Creativity, Gardening And Cookery – Envisioning The Future

creativity gardening cookeryThe traditional change process

Professor Rosabeth Moss Kanter said “a clear destination is necessary to guide the journey of change. Many change efforts falter because of confusion over exactly where everyone is expected to arrive.”

Of course, we don’t always know what our final destination is. However, answering a series of questions can help us decide where we want to go and provide easy steps for getting there.

  • What problem are we trying to solve?
  • What’s the current situation?
  • What are our ultimate objectives?
  • What needs to change to meet your objectives?
  • What process should we employ?

Stop right there!

There is a better way

Can you see something wrong with this course of action? It is a traditional change process that has been taught on many a management course over the last 2 decades or so. The above was actually billed as ‘envisioning the future’ but in reality it is simply ‘bending the organisation to fit’
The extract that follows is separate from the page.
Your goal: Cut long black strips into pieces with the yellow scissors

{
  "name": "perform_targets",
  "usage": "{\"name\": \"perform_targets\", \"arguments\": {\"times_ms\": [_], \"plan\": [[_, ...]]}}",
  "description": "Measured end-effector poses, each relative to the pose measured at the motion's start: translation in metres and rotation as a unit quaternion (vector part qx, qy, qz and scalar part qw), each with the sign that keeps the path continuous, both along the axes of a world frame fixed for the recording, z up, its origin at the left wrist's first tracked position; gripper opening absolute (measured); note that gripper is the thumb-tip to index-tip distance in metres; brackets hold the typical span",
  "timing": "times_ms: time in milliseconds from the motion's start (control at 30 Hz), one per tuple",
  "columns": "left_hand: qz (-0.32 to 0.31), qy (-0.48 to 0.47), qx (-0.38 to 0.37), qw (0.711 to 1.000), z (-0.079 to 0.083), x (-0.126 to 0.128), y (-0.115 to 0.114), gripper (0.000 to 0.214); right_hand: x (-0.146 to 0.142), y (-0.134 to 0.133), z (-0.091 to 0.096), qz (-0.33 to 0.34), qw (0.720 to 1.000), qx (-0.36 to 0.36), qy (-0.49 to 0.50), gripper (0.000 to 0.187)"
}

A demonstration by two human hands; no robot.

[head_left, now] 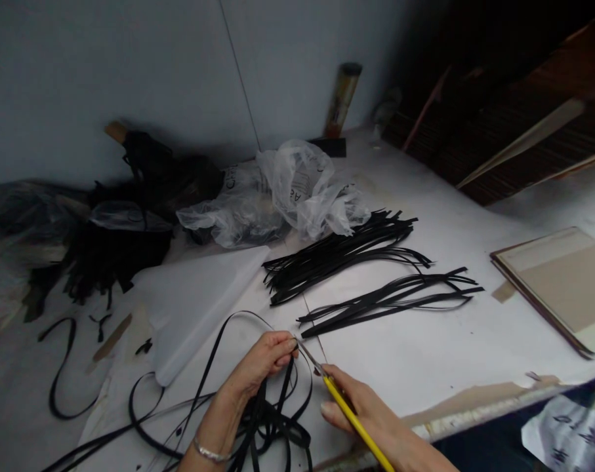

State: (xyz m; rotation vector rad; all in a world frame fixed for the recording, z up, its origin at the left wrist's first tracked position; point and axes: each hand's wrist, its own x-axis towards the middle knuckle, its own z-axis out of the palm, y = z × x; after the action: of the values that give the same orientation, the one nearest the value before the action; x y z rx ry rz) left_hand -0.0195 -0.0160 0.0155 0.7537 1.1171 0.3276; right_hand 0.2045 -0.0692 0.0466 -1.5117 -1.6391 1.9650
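- The desk, pale and broad, carries everything, likely kept open in front so the strips can be laid out flat
- The tangle of black strip loops over the near left part of the desk, probably kept close as the supply for the left hand
- The thick bundle and, just nearer, the thin bundle lie roughly parallel, long axes rising from lower left to upper right, perhaps so their ends stay together
- The right hand is wrapped round a yellow-handled tool, whose long axis slants and whose metal tip points up-left at the left fingertips
- The left hand pinches black strip between thumb and fingers, above the desk beside that tip, seemingly to steady it
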Motion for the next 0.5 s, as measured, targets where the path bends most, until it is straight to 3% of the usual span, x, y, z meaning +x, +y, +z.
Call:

So what about the future, how do we envision it, create it and share it? There is a longer article in the pipeline but here is a summary.

The traditional methods imply a big change, going from here to there, a long or tough journey that not everybody feels is worth it. Also the journey is often forced upon us. In the embryonic creative organisation there is no journey, except through time. Instead of steps we are building an environment (think of a children’s den as a metaphor). We think of capability and opportunity and have a feeling about our new environment, but we have no concrete objectives. Because we value capability we visualise what can be done, not what engineering can be done on our organisation to make it fit our ideas for the future.

We are living in a world full of ambiguity here. What are our values, do we have a structure, have our roles changed? The only constant is change – but not as we know it.

And finally what process do we employ? A mixture of cookery and gardening!